Ainsi, les eaux de ruissellement manquent d’issue pour circuler. Les caniveaux mal entretenus sont devenus des milieux d’accueil de t’as d’ordures. Tout est bouché. Ce qui oblige l’eau après la pluie, à sortir de son passage habituel pour chercher d’autres passages. La voie de campus menant à Baka, le pavé quittant l’EFMS pour Madjatom et bien d’autres sont des preuves palpables. Le caniveau du côté droit en allant vers Baka abrite des tas d’ordures. Le marché Tchakiti-bam n’est pas à l’abri aussi. Le constat se fait juste à l’entrée.

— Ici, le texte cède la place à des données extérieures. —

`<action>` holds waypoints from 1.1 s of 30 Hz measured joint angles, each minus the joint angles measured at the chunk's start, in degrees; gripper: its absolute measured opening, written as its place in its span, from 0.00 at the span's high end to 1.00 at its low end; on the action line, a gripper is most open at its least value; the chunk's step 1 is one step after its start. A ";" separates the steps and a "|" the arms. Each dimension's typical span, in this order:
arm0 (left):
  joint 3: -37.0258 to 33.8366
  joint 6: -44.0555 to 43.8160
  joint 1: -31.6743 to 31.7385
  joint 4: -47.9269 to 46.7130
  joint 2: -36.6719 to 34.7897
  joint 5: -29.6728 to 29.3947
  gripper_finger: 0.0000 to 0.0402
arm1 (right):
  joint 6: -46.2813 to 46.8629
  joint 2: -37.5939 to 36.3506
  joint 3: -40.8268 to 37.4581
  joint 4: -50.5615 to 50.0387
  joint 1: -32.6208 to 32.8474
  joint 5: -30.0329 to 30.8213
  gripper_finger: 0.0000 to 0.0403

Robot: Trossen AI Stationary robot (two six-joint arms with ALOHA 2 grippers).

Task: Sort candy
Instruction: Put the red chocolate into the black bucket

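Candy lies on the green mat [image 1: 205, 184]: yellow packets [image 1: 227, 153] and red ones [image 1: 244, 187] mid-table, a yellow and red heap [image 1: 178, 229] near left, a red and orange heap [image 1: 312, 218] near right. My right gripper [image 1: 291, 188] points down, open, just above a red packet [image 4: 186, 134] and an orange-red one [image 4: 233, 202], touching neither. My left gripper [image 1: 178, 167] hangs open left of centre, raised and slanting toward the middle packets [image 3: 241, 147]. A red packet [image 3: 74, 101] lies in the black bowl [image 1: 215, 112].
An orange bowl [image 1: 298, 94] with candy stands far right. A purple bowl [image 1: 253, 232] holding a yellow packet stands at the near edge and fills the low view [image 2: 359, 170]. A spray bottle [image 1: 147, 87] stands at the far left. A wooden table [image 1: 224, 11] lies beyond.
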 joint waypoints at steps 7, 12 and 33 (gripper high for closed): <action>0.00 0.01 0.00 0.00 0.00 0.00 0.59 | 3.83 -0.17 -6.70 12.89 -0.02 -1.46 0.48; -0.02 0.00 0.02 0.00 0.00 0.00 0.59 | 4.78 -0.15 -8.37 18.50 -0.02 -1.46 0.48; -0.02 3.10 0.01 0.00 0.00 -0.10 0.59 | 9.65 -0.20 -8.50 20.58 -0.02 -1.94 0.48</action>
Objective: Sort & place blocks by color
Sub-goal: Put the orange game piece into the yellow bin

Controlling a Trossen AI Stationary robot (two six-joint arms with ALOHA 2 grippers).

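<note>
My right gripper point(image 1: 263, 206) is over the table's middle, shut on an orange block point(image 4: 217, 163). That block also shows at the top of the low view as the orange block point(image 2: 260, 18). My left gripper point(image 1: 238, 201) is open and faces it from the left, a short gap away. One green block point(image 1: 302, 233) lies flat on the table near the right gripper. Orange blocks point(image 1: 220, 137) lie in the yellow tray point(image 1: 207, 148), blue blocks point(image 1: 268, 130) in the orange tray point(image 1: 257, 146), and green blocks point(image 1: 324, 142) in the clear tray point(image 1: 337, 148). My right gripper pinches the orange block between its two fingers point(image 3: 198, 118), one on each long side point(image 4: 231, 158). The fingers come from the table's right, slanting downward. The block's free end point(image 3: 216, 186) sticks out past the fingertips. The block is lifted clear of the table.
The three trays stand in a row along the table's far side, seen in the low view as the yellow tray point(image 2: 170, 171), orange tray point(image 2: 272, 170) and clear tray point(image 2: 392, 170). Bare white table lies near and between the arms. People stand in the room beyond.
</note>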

Tout porte à croire que l’entretien des canaux de circulation de l’eau de ruissellement n’est plus une priorité. Les bonnes dames qui s’occupaient du balayage des voies se font rares pour ne pas dire qu’elles n’existent plus. Mais là où le mal est profond, les ménages autour des caniveaux, utilisent ces canaux comme une poubelle publique et y versent toutes les ordures de leurs maisons.
Une chose est de réaliser des infrastructures et l’autre chose est de les entretenir. Mais dans la ville de Parakou, cet entretien devient de plus en plus rares. Personne ne se préoccupe réellement. Mais des solutions appropriées doivent être recherchées avant que la situation ne s’aggrave. Car bientôt les fortes pluies.